→ Aim of the exercise:
Each line below should be restated exactly, with nothing dropped.

→ Data provided:
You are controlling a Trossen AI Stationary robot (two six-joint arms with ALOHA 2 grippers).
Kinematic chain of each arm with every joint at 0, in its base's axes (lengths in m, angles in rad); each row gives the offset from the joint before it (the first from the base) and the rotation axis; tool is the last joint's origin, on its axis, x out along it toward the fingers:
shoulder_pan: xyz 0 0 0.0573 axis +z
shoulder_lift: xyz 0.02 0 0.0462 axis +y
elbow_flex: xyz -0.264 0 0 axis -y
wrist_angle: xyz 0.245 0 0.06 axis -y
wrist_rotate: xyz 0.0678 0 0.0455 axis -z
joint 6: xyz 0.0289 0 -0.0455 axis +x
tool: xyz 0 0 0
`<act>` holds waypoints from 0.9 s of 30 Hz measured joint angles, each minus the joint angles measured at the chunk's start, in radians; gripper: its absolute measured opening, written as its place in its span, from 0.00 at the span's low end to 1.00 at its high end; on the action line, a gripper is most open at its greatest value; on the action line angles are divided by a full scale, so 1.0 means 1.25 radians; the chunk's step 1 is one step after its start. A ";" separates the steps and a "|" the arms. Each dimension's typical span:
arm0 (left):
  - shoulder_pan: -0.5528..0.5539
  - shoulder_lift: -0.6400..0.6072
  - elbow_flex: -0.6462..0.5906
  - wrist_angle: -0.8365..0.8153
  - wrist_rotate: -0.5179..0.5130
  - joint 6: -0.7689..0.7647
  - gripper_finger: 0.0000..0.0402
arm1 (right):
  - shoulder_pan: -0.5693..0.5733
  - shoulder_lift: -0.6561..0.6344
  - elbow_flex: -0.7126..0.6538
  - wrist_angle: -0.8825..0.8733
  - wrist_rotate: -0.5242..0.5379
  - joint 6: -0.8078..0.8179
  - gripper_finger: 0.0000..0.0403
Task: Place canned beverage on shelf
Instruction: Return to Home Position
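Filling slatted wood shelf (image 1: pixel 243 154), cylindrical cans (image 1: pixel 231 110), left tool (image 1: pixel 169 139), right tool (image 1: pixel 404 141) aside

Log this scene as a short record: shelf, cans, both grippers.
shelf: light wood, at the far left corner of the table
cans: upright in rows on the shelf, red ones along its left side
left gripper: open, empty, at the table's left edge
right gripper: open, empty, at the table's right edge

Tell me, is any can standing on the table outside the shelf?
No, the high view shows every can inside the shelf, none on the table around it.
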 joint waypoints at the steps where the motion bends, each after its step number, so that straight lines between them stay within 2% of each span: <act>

→ Answer box:
You are controlling a Trossen AI Stationary robot (two six-joint arms with ALOHA 2 grippers).
Kinematic chain of each arm with every joint at 0, in its base's axes (lengths in m, angles in rad); each row gives the offset from the joint before it (the first from the base) and the rotation axis; tool is the last joint's origin, on its axis, x out along it toward the fingers:
shoulder_pan: xyz 0 0 0.0573 axis +z
shoulder_lift: xyz 0.02 0 0.0462 axis +y
elbow_flex: xyz -0.264 0 0 axis -y
wrist_angle: xyz 0.245 0 0.06 axis -y
wrist_rotate: xyz 0.0678 0 0.0455 axis -z
joint 6: xyz 0.0289 0 -0.0455 axis +x
tool: xyz 0 0 0
`<act>` holds waypoints from 0.9 s of 30 Hz measured joint angles, each minus the joint angles measured at the chunk's start, in radians; gripper: its absolute measured opening, written as its place in its span, from 0.00 at the span's low end to 1.00 at its high end; on the action line, a gripper is most open at its greatest value; on the action line angles are divided by a full scale, so 1.0 means 1.25 radians; the chunk's step 1 is one step after its start. A ";" separates the steps and a "|" the arms. Each dimension's typical span:
arm0 (left):
  - shoulder_pan: -0.5528..0.5539
  - shoulder_lift: -0.6400..0.6072
  - elbow_flex: -0.6462..0.5906
  - wrist_angle: -0.8365..0.8153
  - wrist_rotate: -0.5179..0.5130
  - joint 6: -0.7689..0.7647
  - gripper_finger: 0.0000..0.0402
arm1 (right):
  - shoulder_pan: -0.5693..0.5733
  - shoulder_lift: -0.6561..0.6344
  - elbow_flex: -0.7126..0.6538
  - wrist_angle: -0.8825..0.8733
  - wrist_rotate: -0.5242..0.5379
  - joint 6: -0.8078..0.8179
  - gripper_finger: 0.0000..0.0403
Task: Place canned beverage on shelf
Instruction: Return to Home Position
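Filling slatted wood shelf (image 1: pixel 243 154), cylindrical cans (image 1: pixel 231 110), left tool (image 1: pixel 169 139), right tool (image 1: pixel 404 141) aside

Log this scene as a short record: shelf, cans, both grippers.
shelf: light wood, at the far left corner of the table
cans: upright in rows on the shelf, red ones along its left side
left gripper: open, empty, at the table's left edge
right gripper: open, empty, at the table's right edge

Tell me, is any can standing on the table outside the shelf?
No, the high view shows every can inside the shelf, none on the table around it.
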 joint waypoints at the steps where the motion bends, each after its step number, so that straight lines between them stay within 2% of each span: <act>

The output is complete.